À deux pas de là, un ancien atelier entre deux vies accueille le projet de l’autre étranger de l’expo, Paul Wiersbinski. Également Berlinois, « un sac à surprises », selon les commissaires, il a travaillé sur le rapprochement de la science et de la politique, en particulier sur l’entomologie et l’organisation sociale. Son installation est un petit monde lugubre d’expériences, duquel on ne sort pas ignorant.

 

Le quartier général

 

Le quartier général de l’événement s’est posé dans l’ancienne usine de Plastiques Gagnon, un emblème du coin - « les frères Gagnon sont des inventeurs et ont breveté des moteurs d’éolienne », selon Dominique Allard. C’est dans le hangar de la manufacture qu’a lieu aujourd’hui, à 18 h, la soirée d’ouverture, et que prendront place des performances sonores.

 

C’est aussi là qu’Emi Honda et Jordan McKenzie ont fabriqué leur improbable, une installation de miniatures et de verdure, de musique et de projections. Ils ont glané ce qu’ils ont pu au champ et sur la rive, dans le respect de l’environnement.

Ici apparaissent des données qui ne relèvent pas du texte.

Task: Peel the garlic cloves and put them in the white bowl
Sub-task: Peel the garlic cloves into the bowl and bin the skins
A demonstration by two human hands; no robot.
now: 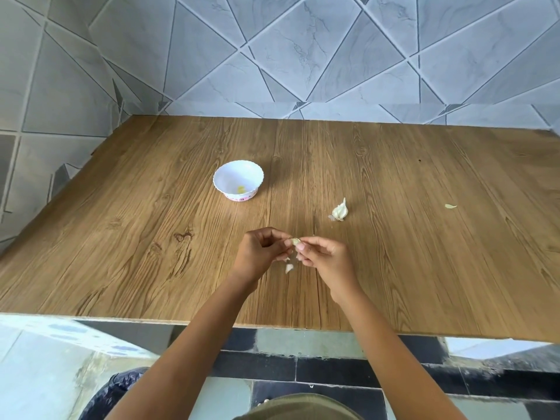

À une semaine de l’événement, le résultat semblait tenir autant du conte de fées que du commentaire politique.

 

« C’est un paysage contre-utopique, avec une île au milieu, un espace industriel qui, souhaitons-le, se développe sans nuire à la nature », dit la voix masculine du duo montréalais, au moment de pointer le crâne d’un écureuil trouvé à l’extérieur du bâtiment.

 

Un film, un béluga...

 

L’improbable se pointera aussi au Saint-Jean, bar-poumon de la ville, sous la forme d’un film réalisé par Jonathan Villeneuve et Thierry Marceau. Au quai s’échouera un béluga, modelé à la pâte par Karina Pawlikowski. Et sur la patinoire, l’aéroglisseur, fabrication de Steve Topping.

 

L’improbable se fabrique, donc ? Thomas Bégin, fabuleux bricoleur, lui aura donné la forme d’un abri géodésique. « Je me suis construit un chalet hyperportatif, dit-il. Je pourrais le fixer entre deux roches, mais aussi le suspendre à un arbre. » Ce module, où l’artiste attelle hamac, barbecue et guitare, s’avère une solution sensée au problème du logement. À Saint-Jean, il est fort probable que vous croisiez cette structure itinérante.